# TASK REQUIREMENTS
Quote exactly the lines from the start of the entries to the one with "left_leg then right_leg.", both ends included.

*** SUPPLIED RECORDS ***

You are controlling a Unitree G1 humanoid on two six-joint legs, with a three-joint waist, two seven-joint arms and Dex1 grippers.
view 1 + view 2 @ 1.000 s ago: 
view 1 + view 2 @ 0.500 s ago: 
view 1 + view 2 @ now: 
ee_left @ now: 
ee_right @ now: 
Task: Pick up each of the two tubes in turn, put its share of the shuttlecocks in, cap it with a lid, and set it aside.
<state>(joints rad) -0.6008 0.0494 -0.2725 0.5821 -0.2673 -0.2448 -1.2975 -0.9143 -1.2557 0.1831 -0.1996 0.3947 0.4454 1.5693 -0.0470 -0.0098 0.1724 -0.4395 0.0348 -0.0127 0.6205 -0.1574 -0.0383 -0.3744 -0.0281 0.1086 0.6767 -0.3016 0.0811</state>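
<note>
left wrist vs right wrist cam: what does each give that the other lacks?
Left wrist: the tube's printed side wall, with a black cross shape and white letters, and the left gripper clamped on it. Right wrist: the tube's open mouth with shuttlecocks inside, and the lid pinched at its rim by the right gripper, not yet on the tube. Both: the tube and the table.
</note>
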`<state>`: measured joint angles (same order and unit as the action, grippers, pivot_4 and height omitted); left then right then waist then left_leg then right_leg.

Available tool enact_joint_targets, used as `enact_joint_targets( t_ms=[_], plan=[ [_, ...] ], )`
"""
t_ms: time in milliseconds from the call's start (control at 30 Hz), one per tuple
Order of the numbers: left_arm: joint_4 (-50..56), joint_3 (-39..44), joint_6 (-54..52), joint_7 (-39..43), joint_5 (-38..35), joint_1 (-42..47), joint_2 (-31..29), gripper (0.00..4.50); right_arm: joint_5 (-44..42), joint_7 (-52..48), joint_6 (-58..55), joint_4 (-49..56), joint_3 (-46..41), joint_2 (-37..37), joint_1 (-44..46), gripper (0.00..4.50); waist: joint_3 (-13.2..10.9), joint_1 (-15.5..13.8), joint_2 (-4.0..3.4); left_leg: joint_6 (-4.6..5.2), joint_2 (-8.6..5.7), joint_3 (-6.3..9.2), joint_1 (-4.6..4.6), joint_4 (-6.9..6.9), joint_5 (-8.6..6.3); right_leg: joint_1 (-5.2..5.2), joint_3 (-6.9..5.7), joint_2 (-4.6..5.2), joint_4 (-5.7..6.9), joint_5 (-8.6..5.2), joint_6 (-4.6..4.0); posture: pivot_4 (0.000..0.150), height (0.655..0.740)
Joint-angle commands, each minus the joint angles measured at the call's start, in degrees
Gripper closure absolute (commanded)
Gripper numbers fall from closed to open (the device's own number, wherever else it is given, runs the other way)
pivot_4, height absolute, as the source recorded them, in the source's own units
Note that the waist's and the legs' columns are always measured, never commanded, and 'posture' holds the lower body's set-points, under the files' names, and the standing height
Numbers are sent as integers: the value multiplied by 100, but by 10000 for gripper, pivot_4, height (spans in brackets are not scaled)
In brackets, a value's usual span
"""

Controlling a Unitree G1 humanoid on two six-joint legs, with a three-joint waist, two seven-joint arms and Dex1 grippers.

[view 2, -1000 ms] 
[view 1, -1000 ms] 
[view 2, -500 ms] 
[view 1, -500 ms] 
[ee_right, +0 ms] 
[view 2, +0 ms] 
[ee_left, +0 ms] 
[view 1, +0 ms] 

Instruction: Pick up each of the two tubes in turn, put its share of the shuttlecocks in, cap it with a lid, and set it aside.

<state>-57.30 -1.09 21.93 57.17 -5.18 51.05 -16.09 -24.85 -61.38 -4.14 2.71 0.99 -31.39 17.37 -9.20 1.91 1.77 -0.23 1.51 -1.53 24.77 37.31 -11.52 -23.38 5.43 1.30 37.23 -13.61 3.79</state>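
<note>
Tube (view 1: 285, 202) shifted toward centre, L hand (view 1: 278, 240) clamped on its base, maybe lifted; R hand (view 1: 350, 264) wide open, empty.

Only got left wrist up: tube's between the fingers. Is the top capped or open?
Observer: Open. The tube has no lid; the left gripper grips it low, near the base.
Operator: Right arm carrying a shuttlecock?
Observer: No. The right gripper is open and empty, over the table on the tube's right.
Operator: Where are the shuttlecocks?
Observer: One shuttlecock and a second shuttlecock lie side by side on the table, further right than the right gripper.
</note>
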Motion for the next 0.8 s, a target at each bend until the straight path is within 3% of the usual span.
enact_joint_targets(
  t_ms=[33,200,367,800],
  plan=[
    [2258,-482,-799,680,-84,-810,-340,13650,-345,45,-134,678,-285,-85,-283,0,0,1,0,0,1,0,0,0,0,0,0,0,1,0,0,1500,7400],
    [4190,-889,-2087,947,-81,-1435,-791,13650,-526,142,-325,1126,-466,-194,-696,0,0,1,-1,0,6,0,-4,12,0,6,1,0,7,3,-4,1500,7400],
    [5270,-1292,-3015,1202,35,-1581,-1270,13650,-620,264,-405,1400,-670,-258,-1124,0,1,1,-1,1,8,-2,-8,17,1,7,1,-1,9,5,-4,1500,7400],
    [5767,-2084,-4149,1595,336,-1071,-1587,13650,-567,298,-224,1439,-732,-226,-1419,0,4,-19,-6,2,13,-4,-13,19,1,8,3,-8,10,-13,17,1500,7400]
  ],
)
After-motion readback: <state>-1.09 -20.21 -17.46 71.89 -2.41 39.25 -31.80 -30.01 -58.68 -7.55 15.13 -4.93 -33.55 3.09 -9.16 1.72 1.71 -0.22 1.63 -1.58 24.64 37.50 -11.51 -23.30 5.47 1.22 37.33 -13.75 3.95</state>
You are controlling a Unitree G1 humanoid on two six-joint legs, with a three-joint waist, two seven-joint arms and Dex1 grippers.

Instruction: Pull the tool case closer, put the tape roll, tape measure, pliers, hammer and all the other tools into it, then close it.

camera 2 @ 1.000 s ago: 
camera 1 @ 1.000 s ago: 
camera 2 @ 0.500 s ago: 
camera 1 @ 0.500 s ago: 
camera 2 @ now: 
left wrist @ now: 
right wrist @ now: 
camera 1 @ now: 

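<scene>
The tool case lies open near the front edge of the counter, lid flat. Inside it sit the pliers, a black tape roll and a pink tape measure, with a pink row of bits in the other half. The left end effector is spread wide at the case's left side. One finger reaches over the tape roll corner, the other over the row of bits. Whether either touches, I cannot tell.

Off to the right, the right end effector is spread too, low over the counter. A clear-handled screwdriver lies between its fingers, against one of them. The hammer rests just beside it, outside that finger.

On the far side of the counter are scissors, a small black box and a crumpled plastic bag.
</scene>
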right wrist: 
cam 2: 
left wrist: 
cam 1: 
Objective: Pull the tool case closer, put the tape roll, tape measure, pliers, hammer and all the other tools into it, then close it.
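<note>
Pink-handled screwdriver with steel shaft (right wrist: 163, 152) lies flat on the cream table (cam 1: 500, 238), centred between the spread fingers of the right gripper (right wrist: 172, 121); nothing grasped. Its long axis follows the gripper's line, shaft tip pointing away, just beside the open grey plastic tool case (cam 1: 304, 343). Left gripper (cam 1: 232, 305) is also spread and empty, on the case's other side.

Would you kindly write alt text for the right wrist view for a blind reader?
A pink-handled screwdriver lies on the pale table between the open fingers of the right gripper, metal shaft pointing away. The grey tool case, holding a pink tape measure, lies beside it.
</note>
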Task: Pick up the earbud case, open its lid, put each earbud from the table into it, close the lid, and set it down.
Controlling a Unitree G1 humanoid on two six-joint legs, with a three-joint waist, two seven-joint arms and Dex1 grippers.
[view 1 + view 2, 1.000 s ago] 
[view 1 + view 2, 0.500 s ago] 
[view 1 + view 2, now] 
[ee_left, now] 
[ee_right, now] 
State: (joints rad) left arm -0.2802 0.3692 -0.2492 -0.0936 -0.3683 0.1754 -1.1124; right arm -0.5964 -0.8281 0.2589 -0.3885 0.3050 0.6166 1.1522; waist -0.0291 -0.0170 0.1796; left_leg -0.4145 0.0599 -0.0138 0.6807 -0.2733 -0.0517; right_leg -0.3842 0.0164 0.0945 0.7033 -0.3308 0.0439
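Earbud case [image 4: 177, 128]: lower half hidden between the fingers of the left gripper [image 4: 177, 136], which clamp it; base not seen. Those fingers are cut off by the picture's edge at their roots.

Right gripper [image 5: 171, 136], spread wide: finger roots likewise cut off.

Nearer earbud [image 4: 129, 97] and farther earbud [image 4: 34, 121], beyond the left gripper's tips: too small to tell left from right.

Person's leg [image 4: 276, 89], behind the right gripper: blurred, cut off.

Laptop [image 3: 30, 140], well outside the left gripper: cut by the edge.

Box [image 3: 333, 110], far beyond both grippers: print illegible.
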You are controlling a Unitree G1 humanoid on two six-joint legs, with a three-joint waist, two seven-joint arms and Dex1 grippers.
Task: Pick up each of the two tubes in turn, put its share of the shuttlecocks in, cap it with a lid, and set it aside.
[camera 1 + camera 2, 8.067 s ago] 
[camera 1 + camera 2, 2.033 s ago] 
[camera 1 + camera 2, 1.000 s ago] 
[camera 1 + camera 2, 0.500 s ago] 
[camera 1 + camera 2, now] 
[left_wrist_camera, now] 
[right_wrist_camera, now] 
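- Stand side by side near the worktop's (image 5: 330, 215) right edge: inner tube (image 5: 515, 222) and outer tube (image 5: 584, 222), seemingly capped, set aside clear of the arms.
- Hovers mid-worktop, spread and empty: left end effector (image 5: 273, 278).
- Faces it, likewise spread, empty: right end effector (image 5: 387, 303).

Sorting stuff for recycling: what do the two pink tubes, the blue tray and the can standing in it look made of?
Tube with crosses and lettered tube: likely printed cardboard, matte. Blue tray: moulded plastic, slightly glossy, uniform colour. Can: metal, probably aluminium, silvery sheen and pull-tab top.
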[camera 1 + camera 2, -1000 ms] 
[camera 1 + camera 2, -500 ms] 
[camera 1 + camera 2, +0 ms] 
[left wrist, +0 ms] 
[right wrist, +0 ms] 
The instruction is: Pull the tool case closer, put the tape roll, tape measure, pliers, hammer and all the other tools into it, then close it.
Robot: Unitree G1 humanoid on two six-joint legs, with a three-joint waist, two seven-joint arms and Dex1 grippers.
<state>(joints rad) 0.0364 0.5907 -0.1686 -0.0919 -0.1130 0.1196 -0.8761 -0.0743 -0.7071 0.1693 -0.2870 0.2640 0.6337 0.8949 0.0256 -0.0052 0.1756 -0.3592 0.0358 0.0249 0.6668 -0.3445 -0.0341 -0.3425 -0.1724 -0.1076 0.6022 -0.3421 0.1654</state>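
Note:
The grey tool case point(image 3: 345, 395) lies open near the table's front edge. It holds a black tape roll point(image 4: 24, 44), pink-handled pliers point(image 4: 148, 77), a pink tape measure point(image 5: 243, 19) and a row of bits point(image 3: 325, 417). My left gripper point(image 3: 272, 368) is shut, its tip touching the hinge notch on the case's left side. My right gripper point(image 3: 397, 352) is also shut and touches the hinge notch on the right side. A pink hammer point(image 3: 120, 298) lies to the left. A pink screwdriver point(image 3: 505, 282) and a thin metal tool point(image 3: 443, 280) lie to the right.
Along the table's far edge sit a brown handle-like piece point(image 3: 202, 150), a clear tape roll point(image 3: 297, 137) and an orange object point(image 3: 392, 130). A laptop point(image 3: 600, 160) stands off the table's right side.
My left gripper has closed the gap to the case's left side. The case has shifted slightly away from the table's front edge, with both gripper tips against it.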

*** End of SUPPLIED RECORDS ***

# WRITTEN ANSWER
You are controlling a Unitree G1 humanoid on two six-joint legs, with a three-joint waist, two seven-joint arms and Dex1 grippers.
view 1 + view 2 @ 1.000 s ago: 
view 1 + view 2 @ 0.500 s ago: 
view 1 + view 2 @ now: 
ee_left @ now: 
ee_right @ now: 
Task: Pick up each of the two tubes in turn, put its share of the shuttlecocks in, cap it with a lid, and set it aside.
<state>(joints rad) -0.6008 0.0494 -0.2725 0.5821 -0.2673 -0.2448 -1.2975 -0.9143 -1.2557 0.1831 -0.1996 0.3947 0.4454 1.5693 -0.0470 -0.0098 0.1724 -0.4395 0.0348 -0.0127 0.6205 -0.1574 -0.0383 -0.3744 -0.0281 0.1086 0.6767 -0.3016 0.0811</state>
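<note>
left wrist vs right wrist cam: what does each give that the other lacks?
Left wrist: the tube's printed side wall, with a black cross shape and white letters, and the left gripper clamped on it. Right wrist: the tube's open mouth with shuttlecocks inside, and the lid pinched at its rim by the right gripper, not yet on the tube. Both: the tube and the table.
</note>
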`<state>`: measured joint angles (same order and unit as the action, grippers, pivot_4 and height omitted); left then right then waist then left_leg then right_leg.

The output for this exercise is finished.